2008/5769  Newsletter

21st Annual Report    September 2008    Tishrei 5769   Page 1/4

Dear Friends,  

“I have tried hard to match my friends in their pessimism about the world, but I keep encountering people who, in spite of all the evidence of terrible things happening everywhere, give me hope.  Especially young people, in whom the future rests.”                                                                                 Historian and social activist Howard Zinn

 

Thanks to your ongoing generosity the Amy Adina Fund has awarded almost one-third of a million dollars, $328,300 to hundreds of young people since Amy Adina’s death.  Thousands of lives have been touched through our grantees’ projects.  As always, your financial and moral support remain essential to the Fund’s continued growth.   All contributions go directly to the endowment base; the Schulman Family covers all administrative costs.   Gifts, including life cycle events, are fully tax deductible.

 

Grantees are required to submit a plan to build community, to educate and encourage their peers to become similarly involved in social justice action.  This year two previous grantees, whose progressive activism continues, each sent a letter of recommendation for new applicants.  Optimism and possibilities increase exponentially.

 

Please take a few minutes to read with pride the dreams and accomplishments of  8 of this year’s 41 grantees whose reports are briefly excerpted on the next pages.  Let us know if you’d like to learn more about these or other grantees.  Finally, our annual speaker was Prof. Amnon Rubinstein, recipient of the 2006 Israel Prize, described as the “father of constitutional law in Israel ,” who spoke on The Crisis in Israel ’s Legal System.

 

A  year  of  blessing,  health,  and  shalom.

 Dan, Jennie, Molly, Jake              Joel, Nancy, Logan                       Ruth and Mel z”l of blessed memory

Page 2 - A brief sampling of current grantees reports

Serendipity is exhilarating:  Three grantees with very different backgrounds, each pursuing a different way to improve healthcare for Negev communities.
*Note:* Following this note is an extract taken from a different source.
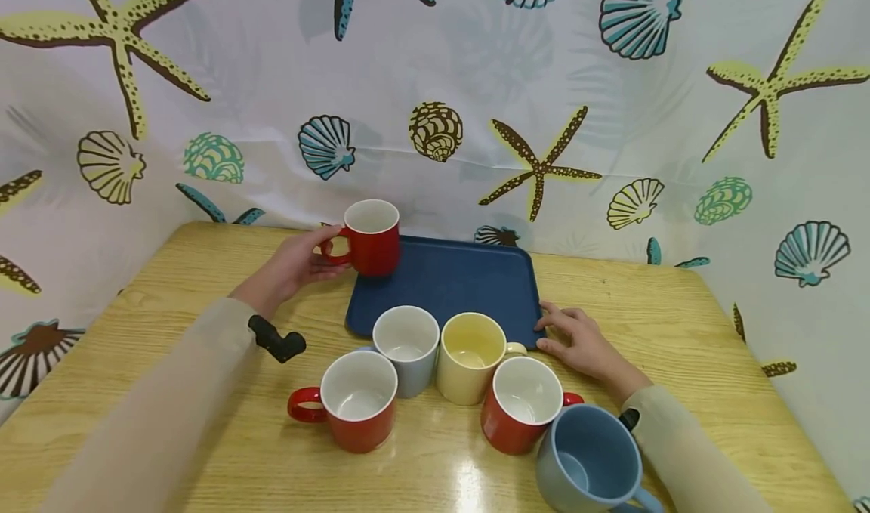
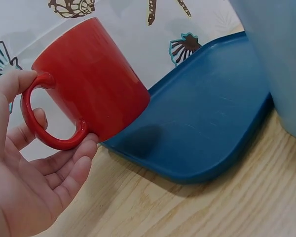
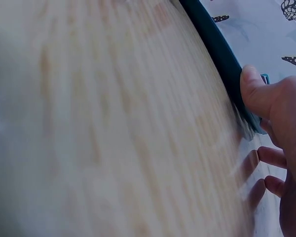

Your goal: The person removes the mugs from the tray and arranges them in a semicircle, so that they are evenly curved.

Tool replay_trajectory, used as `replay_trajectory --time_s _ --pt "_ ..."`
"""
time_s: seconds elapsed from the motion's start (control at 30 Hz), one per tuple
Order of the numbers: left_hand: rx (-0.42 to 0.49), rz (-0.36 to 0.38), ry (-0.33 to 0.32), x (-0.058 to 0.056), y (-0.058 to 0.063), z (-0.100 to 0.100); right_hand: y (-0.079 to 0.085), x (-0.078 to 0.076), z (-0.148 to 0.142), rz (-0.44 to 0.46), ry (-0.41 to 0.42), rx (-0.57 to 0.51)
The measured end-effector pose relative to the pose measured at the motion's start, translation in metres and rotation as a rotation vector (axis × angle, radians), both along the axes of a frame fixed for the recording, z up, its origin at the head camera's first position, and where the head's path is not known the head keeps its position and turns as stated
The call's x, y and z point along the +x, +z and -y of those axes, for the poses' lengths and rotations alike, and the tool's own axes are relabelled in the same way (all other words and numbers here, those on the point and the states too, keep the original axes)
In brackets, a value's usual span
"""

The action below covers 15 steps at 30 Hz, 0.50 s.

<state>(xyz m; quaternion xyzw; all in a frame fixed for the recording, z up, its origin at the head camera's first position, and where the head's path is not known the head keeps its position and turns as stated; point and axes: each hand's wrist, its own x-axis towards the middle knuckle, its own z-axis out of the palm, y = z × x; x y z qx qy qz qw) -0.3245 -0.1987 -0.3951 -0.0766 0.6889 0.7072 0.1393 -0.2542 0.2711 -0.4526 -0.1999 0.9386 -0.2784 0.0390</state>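
My left hand (image 1: 302,264) holds a red mug (image 1: 374,248) by its handle, thumb on top and fingers underneath. White inside and upright, the mug overlaps the back left corner of a dark blue tray (image 1: 455,282). In the left wrist view, the same mug (image 2: 93,81) hangs just over the tray, its shadow on the tray's surface. At the tray's front right corner, my right hand (image 1: 578,339) grips the edge between thumb and fingers. The right wrist view has the thumb (image 3: 255,91) pressed on the tray's rim (image 3: 219,57).
Several mugs stand in front of the tray: a red one (image 1: 356,415), a pale blue one (image 1: 414,362), a yellow one (image 1: 465,373), another red one (image 1: 510,426) and a larger blue one (image 1: 578,475) by my right forearm. A shell-patterned cloth (image 1: 435,60) hangs behind the wooden table (image 1: 652,309).
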Motion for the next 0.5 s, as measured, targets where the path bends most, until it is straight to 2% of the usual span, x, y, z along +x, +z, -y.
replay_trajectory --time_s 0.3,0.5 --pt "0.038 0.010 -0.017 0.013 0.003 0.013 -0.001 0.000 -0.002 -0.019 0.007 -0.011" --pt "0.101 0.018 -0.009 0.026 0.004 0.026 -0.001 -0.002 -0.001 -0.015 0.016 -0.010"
 Marianne Nellis  served as a volunteer pediatrician on the in-patient staff at Soroka Hospital in Be’ersheva.  From my initiation in medical school in inner city Baltimore where I volunteered at the local clinic through my residency where I predominantly cared for children of all ethnicities receiving Medicaid in NYC, I sought to serve an under-served population.  I was attracted to volunteer my services at Soroka because half the children served are from the Bedouin Arab population; many suffer from conditions generally found in developing countries...”

Paul Schramm III used a Global Positioning System(GPS) and a Geographic Information System(GIS ) will develop a geographical proximity analysis to “examine risk based on distance from environmental hazards among Bedouin and Jewish communities living in the Negev Desert .    This is the first time that environmental hazards in the region are being geospatially mapped and related to health of the local people.   Proximity to factories, illegal dumping sites, hazardous waste facilities including Ramat Hovav , Israel ’s toxic petro-chemical waste complex,… will be considered.”   He also planned to use availability and accessibility of medical data from local clinics and Soroka Hospital .  Paul has a BA in Chemistry, an MS in Geological Sciences, and is a student in Emory U’s MPH program in Global Environmental Health.  His research is supervised through Israel ’s Arava Institute for Environmental Studies.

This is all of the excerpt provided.